Our Data DevOps team has developed many standard data building blocks. They are tried and tested, based on our experience and lessons learned from quite some data projects. From that experience, it became clear that although the data for every project is unique, the process to yield value is surprisingly similar. Comparable to a factory, the different steps in this process have an optimal sequence. We have cut up these steps in framed units to create standardized building blocks, enabling us to move fast in a controllable way.
This accelerates the implementation of data use cases, while continuously delivering high availability and performance. For example a cloud-based scalable data processing platform to load and extract data. You have got at least four building blocks right there: cloud-based databases, either for storing large amounts of raw data or for rapid data I/O, data pre-processing pipelines, the data science flow, and a security and data governance model.
Let’s zoom in on an example project: StreetWise project. Together with TNO, we created a scenario-based database with real-life traffic situations, by data-mining many thousands of miles of data via complex algorithms – to be used by companies to test software for self-driving cars. As the performance of these cars is directly reliant on the data quality, mistakes in gathering, processing, or analyzing this data could have disastrous consequences.
Especially in the case of the TNO-project where the data is used to teach self-driving cars, it becomes clear that there can’t be any compromise on quality. That is why we used the data governance and security building block when architecting the platform. By design, the sensor data and mined scenarios are stored separately from the client-facing generated test cases. Additionally, the engineers and data scientists have read/write rights on the environment to perform their work, but cannot accidentally break the platform, as these rights are restricted. This allows the team to focus on their core responsibilities, without being limited or distracted by data security.

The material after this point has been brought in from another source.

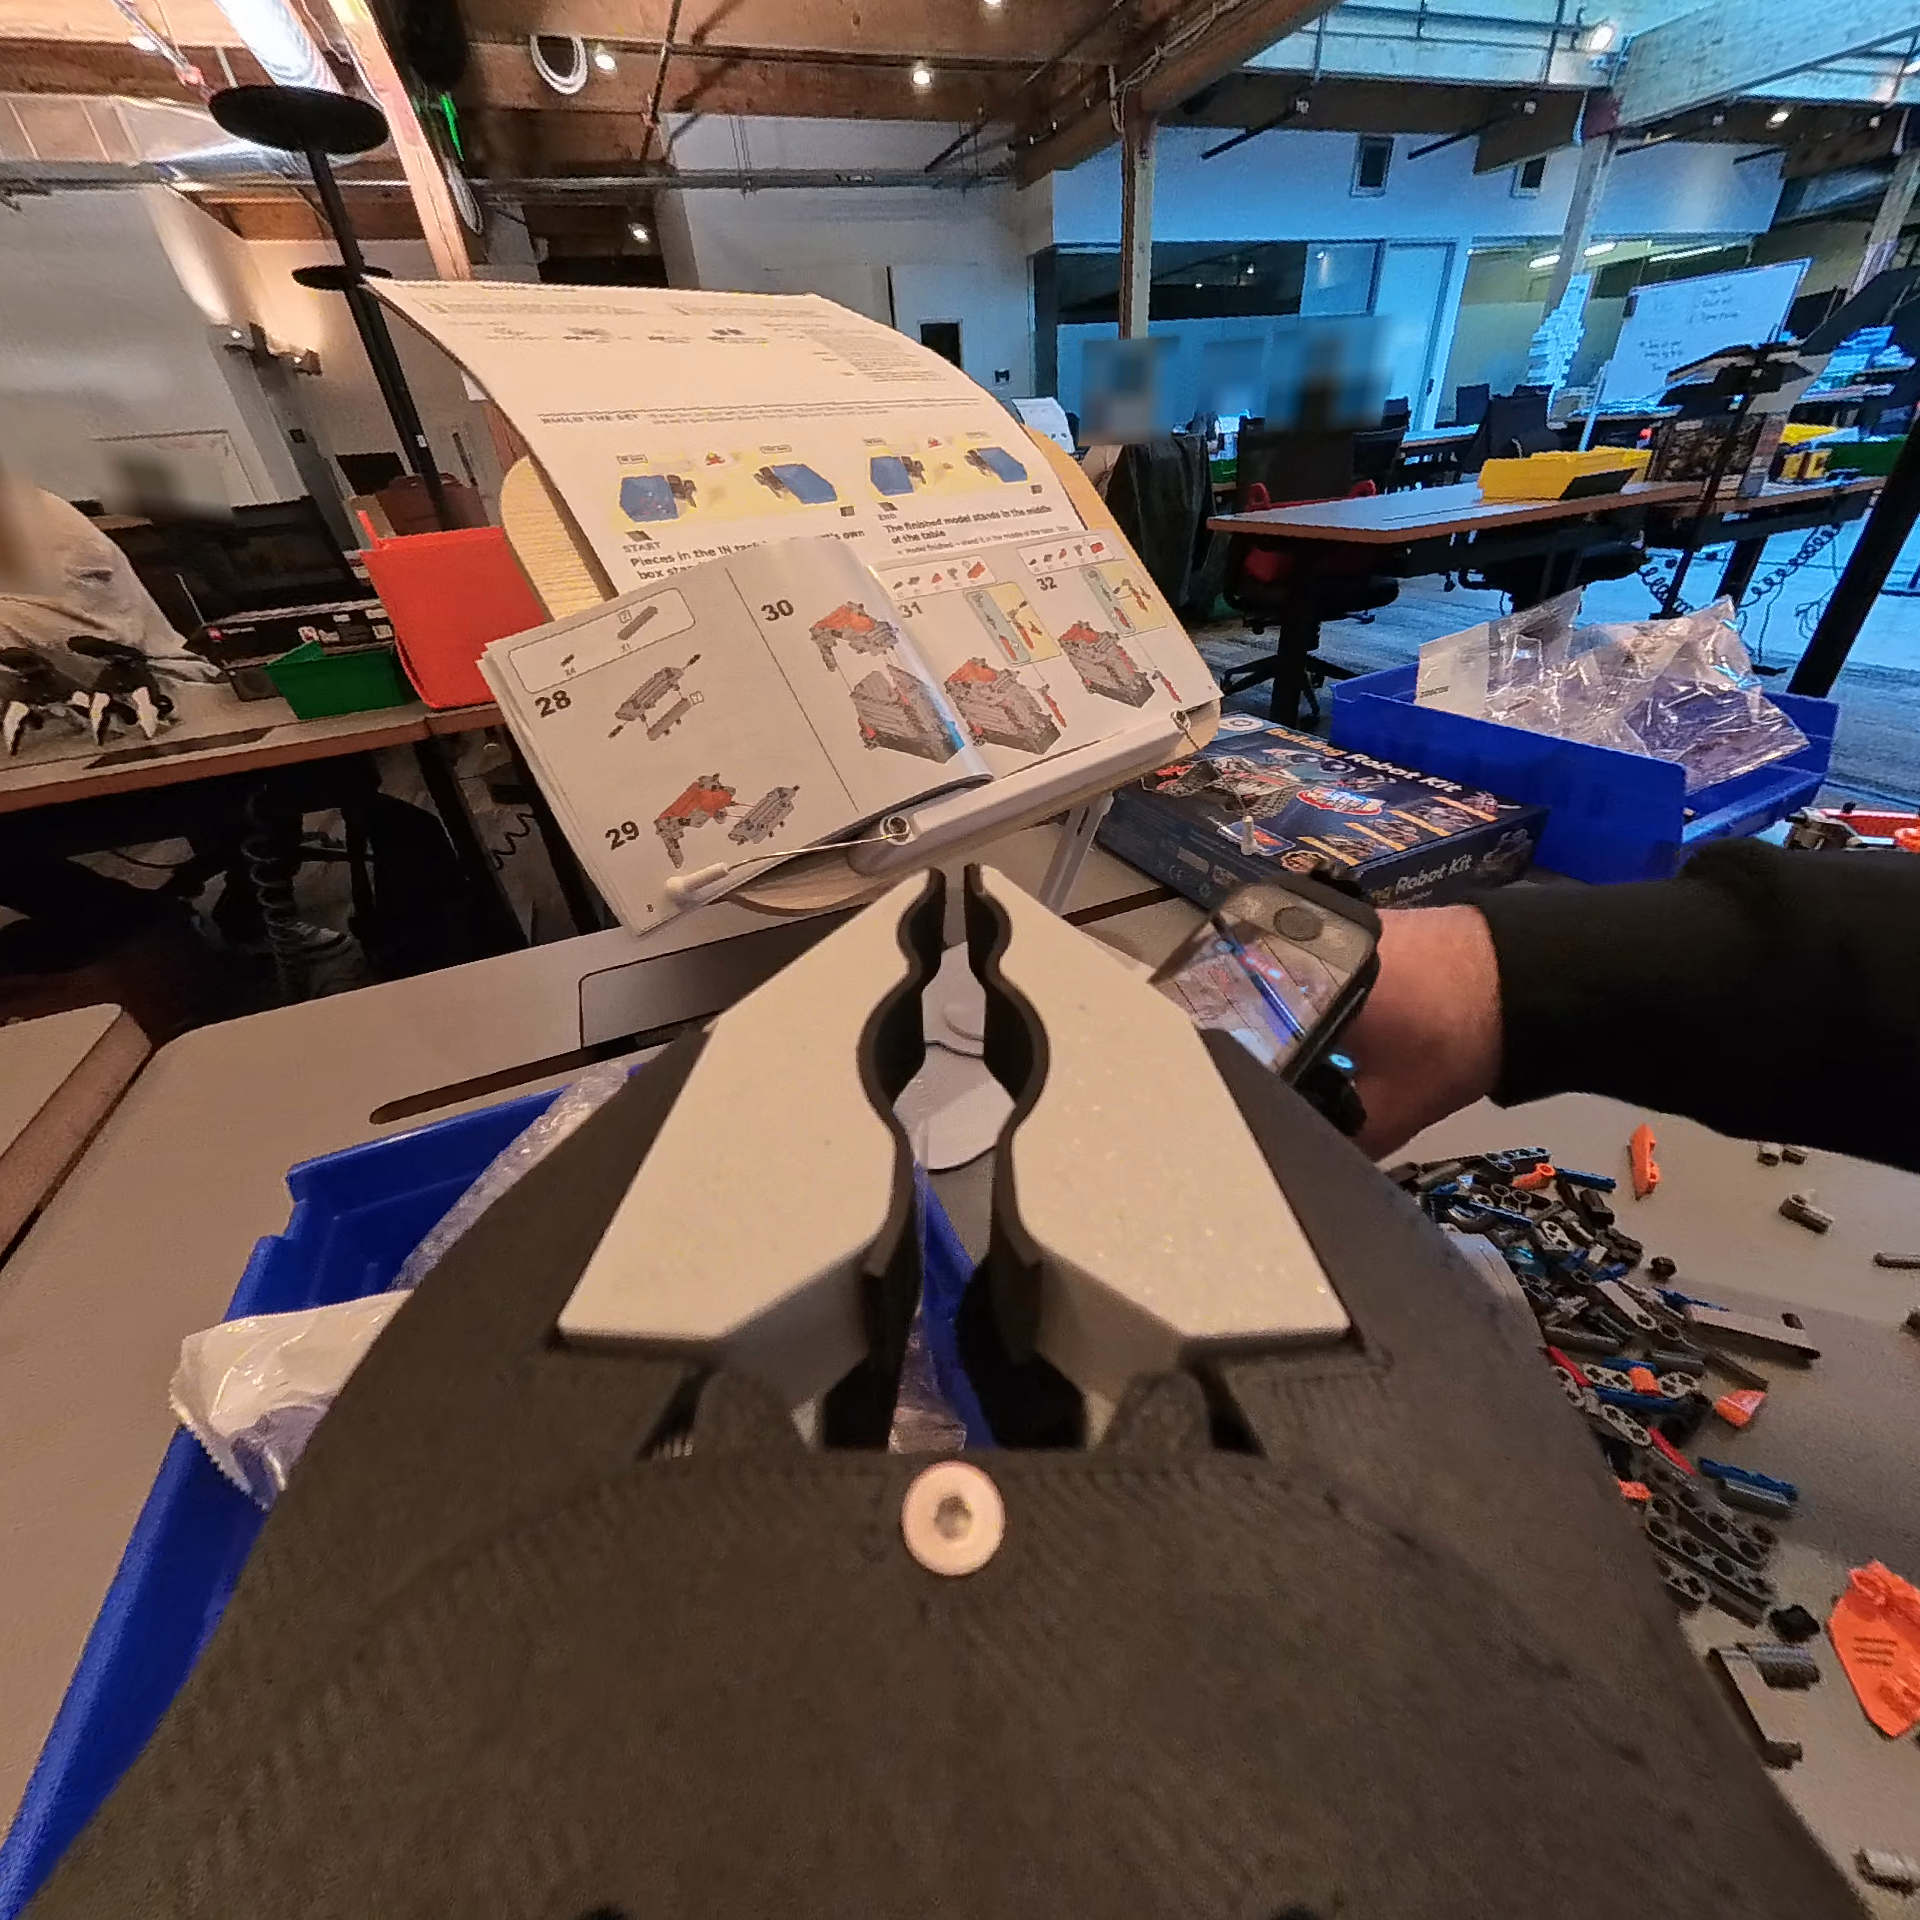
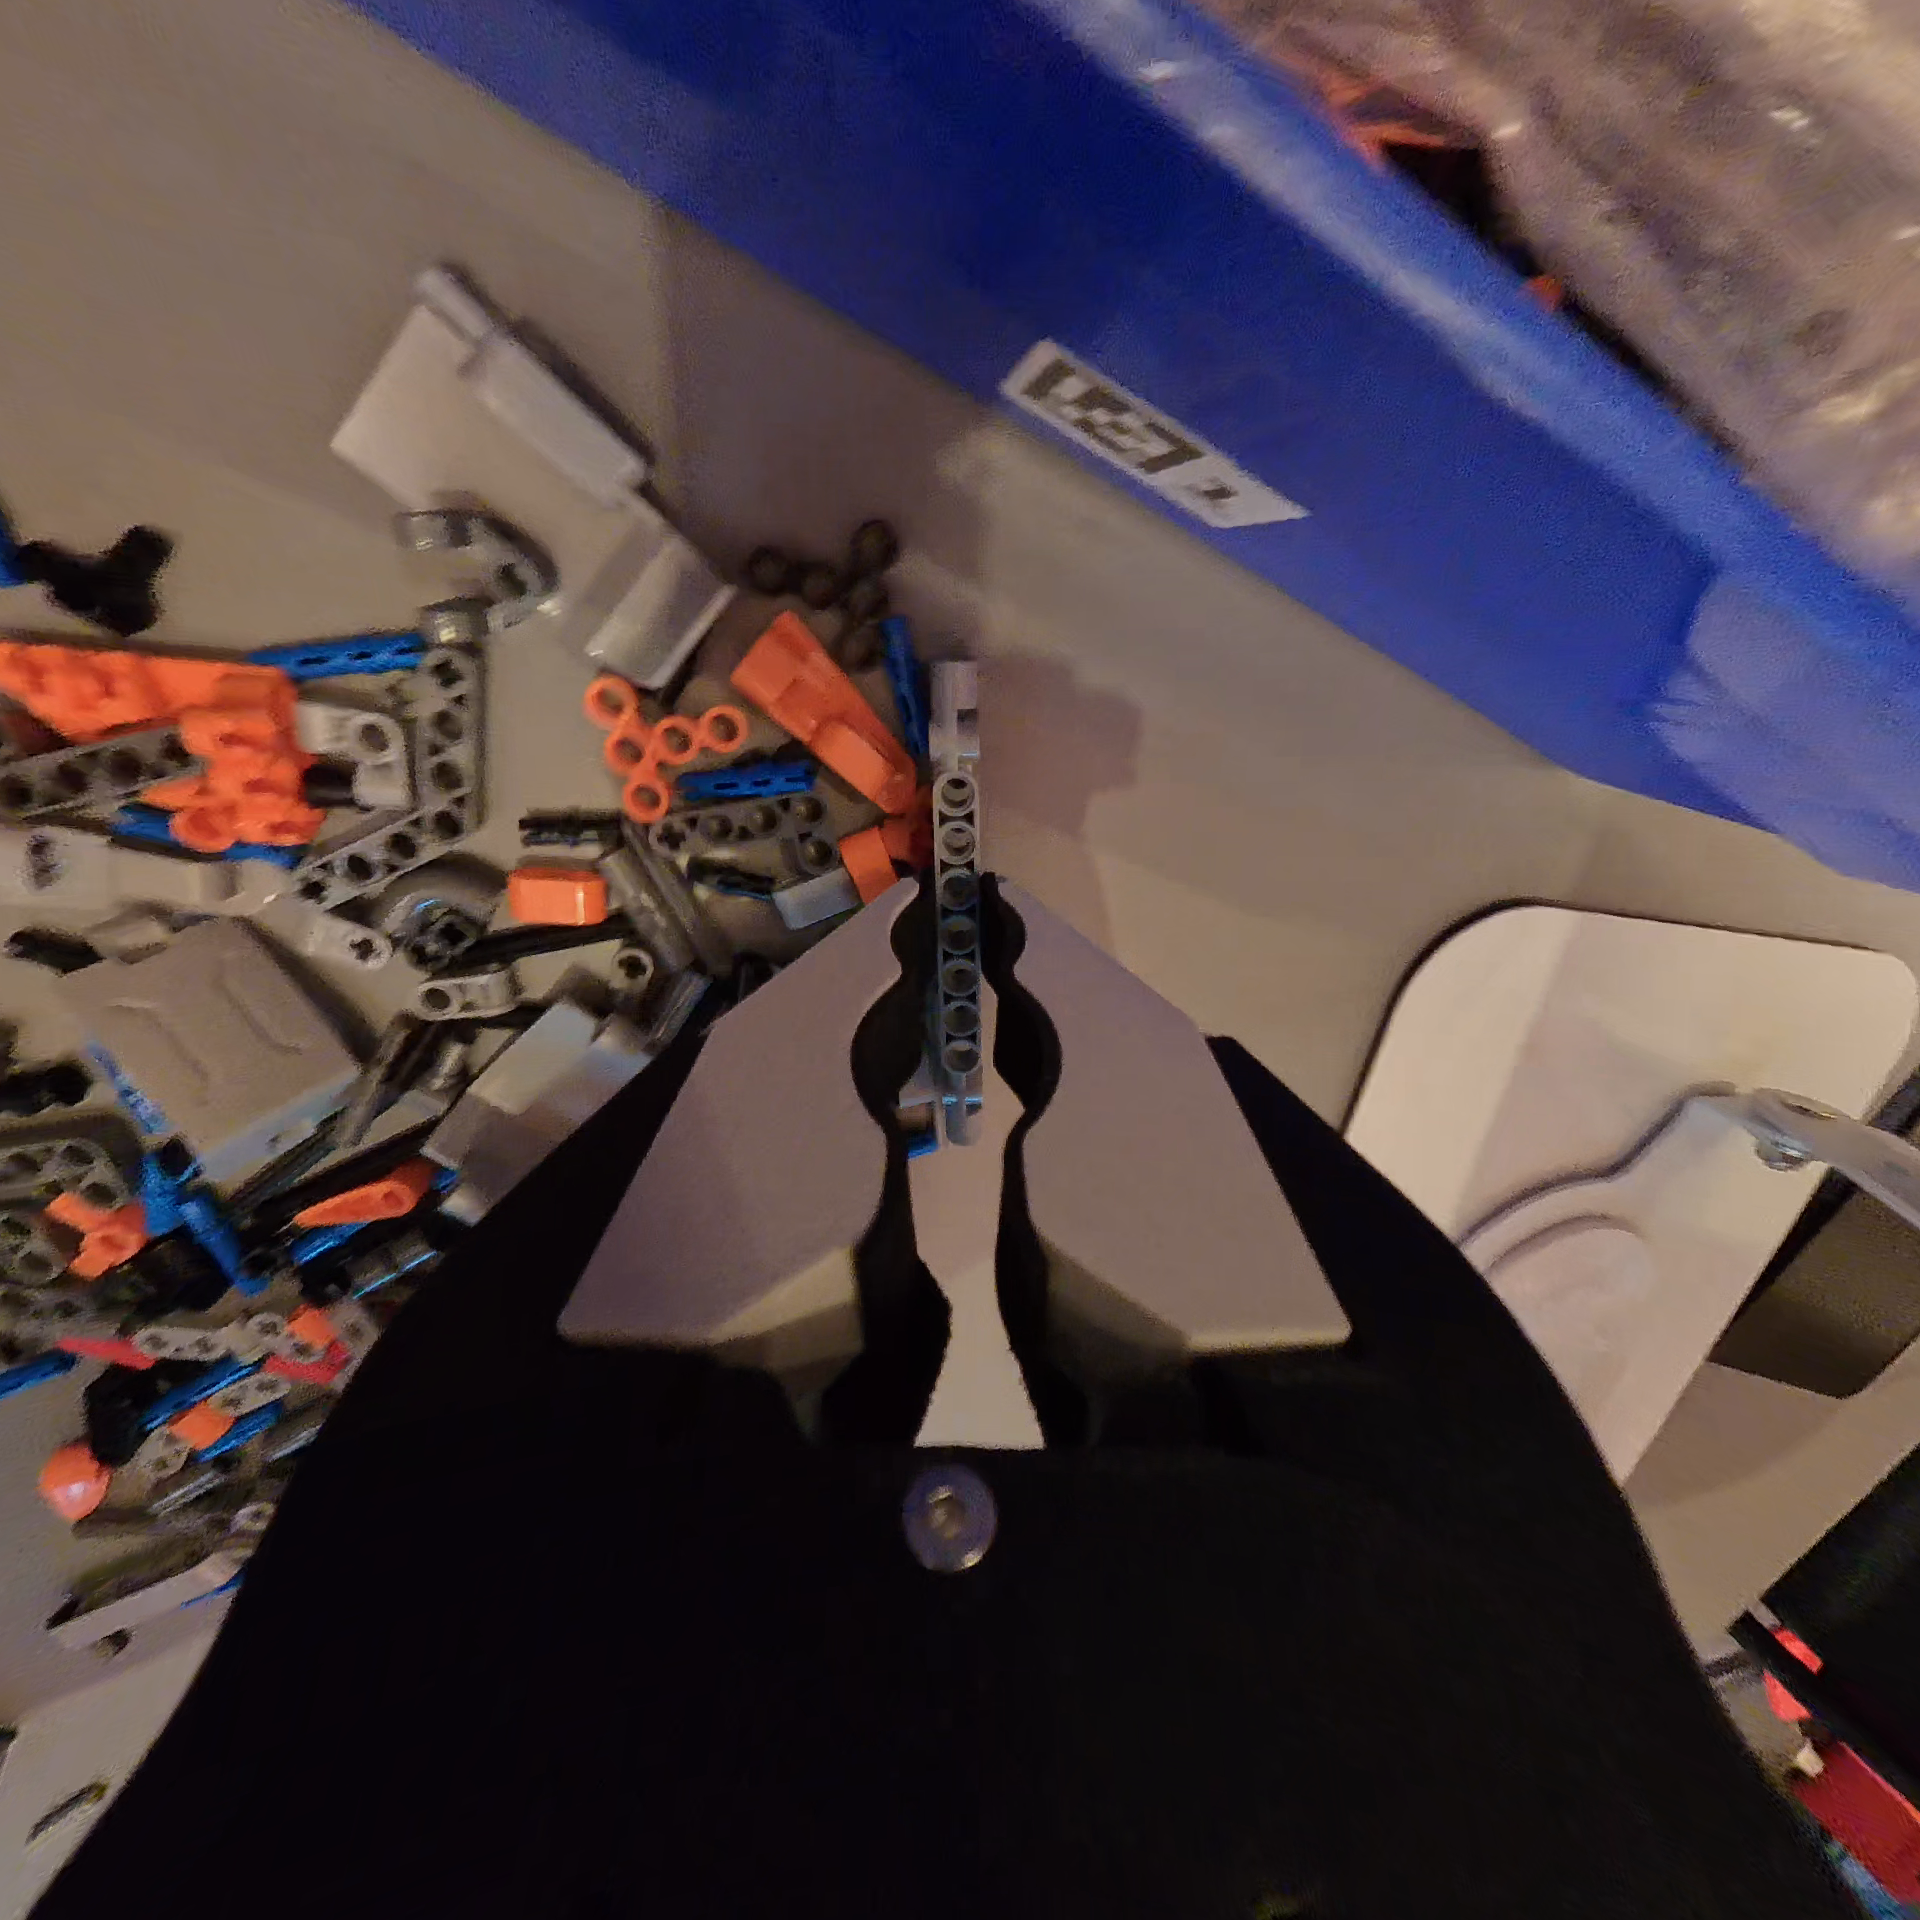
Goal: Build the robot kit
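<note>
At the near edge of the counter (image 1: 312,1049) my left hand-held gripper (image 1: 954,883) hangs in the air over a blue bin (image 1: 343,1205) with crumpled clear plastic in it. Its jaws are all but closed, with only a thin slit between the tips, and nothing sits in them. Straight ahead, toward the far edge, an open instruction booklet (image 1: 748,717) rests on a wooden stand, and just right of that lie a dark blue kit box (image 1: 1320,810) and a second blue bin (image 1: 1579,769) of bags.

My right hand-held gripper (image 2: 956,894) is clamped on a light grey beam (image 2: 956,935) with a row of holes. The beam runs lengthwise along the jaws, and its far end sticks out past the tips toward the blue bin's wall. It is right at the edge of the loose pile of grey, blue and orange pieces (image 2: 416,883) spread over the counter; whether it is lifted clear or touching I cannot tell.

As for progress, I judge little is built: apart from a few joined clusters the pieces lie loose, and I see no finished model on the counter in either view.
</note>
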The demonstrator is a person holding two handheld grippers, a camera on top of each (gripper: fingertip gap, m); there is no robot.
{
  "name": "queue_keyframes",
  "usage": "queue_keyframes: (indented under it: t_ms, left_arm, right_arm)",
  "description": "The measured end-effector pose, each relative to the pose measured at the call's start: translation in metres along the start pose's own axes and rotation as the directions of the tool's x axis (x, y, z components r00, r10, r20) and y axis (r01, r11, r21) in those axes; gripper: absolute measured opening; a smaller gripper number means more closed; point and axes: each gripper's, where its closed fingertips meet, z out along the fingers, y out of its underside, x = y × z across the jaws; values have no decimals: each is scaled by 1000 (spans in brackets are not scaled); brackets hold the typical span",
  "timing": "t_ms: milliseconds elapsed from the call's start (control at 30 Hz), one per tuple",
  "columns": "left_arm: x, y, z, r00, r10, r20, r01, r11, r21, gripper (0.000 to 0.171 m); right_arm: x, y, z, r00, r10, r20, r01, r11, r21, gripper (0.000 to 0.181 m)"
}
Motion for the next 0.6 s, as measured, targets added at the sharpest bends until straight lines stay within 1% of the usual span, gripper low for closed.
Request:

Other examples of those building blocks in the standardized data factory are an Azure-based database that we can deploy almost instantly; data ingestion pipelines that ensure a smooth transition from raw data to use-case-specific data; or an Analysis Service server for fast access to the data sets. All these building blocks come with monitoring and performance controls. And by using a software-defined infrastructure, we constantly keep the building blocks up to date using the latest insights. Since in DevOps, the things you build (development) are also your responsibility in terms of support (operations) – you better make it right from the start.